_Required action_:
Reproduce the full listing without a single change.

_Data provided_:
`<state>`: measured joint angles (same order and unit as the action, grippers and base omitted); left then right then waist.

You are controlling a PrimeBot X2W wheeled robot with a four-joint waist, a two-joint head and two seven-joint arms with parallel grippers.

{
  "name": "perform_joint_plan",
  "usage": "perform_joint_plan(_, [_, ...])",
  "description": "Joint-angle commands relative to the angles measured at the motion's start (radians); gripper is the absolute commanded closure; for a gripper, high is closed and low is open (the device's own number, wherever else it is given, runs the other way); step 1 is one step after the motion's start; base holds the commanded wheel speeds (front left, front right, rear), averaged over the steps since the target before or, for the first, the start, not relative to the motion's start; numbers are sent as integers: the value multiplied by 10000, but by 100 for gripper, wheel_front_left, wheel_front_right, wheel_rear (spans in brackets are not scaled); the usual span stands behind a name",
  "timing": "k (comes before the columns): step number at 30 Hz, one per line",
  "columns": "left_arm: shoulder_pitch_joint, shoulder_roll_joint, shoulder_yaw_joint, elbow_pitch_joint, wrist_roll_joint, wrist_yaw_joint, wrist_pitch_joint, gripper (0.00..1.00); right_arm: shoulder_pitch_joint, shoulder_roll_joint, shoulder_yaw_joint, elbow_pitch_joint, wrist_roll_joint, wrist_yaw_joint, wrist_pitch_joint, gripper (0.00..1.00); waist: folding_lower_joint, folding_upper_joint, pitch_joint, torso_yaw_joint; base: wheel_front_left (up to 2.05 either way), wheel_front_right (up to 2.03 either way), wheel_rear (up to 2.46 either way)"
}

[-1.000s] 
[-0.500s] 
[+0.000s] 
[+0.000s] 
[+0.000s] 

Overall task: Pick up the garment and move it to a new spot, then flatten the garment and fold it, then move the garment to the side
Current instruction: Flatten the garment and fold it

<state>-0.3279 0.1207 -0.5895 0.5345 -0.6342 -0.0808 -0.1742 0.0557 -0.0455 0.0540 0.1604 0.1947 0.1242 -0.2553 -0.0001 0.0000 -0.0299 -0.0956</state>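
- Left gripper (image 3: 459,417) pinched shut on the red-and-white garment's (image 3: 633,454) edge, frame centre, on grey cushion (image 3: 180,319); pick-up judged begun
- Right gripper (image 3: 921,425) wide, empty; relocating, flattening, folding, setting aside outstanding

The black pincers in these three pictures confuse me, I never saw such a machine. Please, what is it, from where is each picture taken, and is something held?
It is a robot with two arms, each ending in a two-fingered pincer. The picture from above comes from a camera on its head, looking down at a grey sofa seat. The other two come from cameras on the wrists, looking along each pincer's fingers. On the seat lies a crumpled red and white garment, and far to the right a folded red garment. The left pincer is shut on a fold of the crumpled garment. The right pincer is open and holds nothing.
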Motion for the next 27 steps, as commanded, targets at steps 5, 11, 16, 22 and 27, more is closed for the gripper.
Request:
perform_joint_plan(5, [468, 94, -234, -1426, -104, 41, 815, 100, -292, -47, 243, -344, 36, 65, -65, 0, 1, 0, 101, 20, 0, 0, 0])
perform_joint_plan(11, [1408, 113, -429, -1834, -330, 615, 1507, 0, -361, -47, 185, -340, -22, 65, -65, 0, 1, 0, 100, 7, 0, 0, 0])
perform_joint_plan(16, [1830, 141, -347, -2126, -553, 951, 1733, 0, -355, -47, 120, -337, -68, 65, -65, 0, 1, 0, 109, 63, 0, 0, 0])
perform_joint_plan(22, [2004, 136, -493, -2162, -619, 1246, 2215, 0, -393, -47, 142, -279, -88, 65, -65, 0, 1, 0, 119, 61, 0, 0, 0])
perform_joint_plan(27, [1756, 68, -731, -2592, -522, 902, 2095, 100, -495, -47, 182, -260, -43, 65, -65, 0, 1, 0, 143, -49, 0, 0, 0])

_Result_:
`<state>`: measured joint angles (same order and unit as the action, grippers and base omitted); left then right then waist.

You are controlling a PrimeBot X2W wheeled robot with a four-joint waist, a two-joint head and two seven-joint arms with parallel grippers.

{
  "name": "perform_joint_plan",
  "usage": "perform_joint_plan(_, [_, ...])",
  "description": "Joint-angle commands relative to the angles measured at the motion's start (radians); gripper is the absolute commanded closure; for a gripper, high is closed and low is open (the device's own number, wherever else it is given, runs the other way); step 1 is one step after the motion's start; base holds the commanded wheel speeds (front left, front right, rear), averaged over the steps since the target before or, for the first, the start, not relative to the motion's start; numbers are sent as integers: the value multiplied by 10000, but by 100 for gripper, wheel_front_left, wheel_front_right, wheel_rear (spans in brackets are not scaled); the usual span stands behind a name",
  "timing": "k (comes before the columns): step number at 30 Hz, one per line",
  "columns": "left_arm: shoulder_pitch_joint, shoulder_roll_joint, shoulder_yaw_joint, elbow_pitch_joint, wrist_roll_joint, wrist_yaw_joint, wrist_pitch_joint, gripper (0.00..1.00); right_arm: shoulder_pitch_joint, shoulder_roll_joint, shoulder_yaw_joint, elbow_pitch_joint, wrist_roll_joint, wrist_yaw_joint, wrist_pitch_joint, gripper (0.00..1.00); waist: folding_lower_joint, folding_upper_joint, pitch_joint, torso_yaw_joint; base: wheel_front_left (up to 2.05 either way), wheel_front_right (up to 2.03 either way), wheel_rear (up to 2.46 either way)"
}

[-1.000s] 
[-0.500s] 
[+0.000s] 
[+0.000s] 
[+0.000s] 

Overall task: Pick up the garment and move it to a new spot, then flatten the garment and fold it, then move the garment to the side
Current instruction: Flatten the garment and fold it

<state>-0.3279 0.1207 -0.5895 0.5345 -0.6342 -0.0808 -0.1742 0.0557 -0.0455 0.0540 0.1604 0.1947 0.1242 -0.2553 -0.0001 0.0000 -0.0299 -0.0956</state>
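- Left gripper (image 3: 459,417) pinched shut on the red-and-white garment's (image 3: 633,454) edge, frame centre, on grey cushion (image 3: 180,319); pick-up judged begun
- Right gripper (image 3: 921,425) wide, empty; relocating, flattening, folding, setting aside outstanding

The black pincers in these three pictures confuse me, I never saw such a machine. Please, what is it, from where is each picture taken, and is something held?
It is a robot with two arms, each ending in a two-fingered pincer. The picture from above comes from a camera on its head, looking down at a grey sofa seat. The other two come from cameras on the wrists, looking along each pincer's fingers. On the seat lies a crumpled red and white garment, and far to the right a folded red garment. The left pincer is shut on a fold of the crumpled garment. The right pincer is open and holds nothing.
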Motion for the next 27 steps, as commanded, targets at steps 5, 11, 16, 22 and 27, more is closed for the gripper.
Request:
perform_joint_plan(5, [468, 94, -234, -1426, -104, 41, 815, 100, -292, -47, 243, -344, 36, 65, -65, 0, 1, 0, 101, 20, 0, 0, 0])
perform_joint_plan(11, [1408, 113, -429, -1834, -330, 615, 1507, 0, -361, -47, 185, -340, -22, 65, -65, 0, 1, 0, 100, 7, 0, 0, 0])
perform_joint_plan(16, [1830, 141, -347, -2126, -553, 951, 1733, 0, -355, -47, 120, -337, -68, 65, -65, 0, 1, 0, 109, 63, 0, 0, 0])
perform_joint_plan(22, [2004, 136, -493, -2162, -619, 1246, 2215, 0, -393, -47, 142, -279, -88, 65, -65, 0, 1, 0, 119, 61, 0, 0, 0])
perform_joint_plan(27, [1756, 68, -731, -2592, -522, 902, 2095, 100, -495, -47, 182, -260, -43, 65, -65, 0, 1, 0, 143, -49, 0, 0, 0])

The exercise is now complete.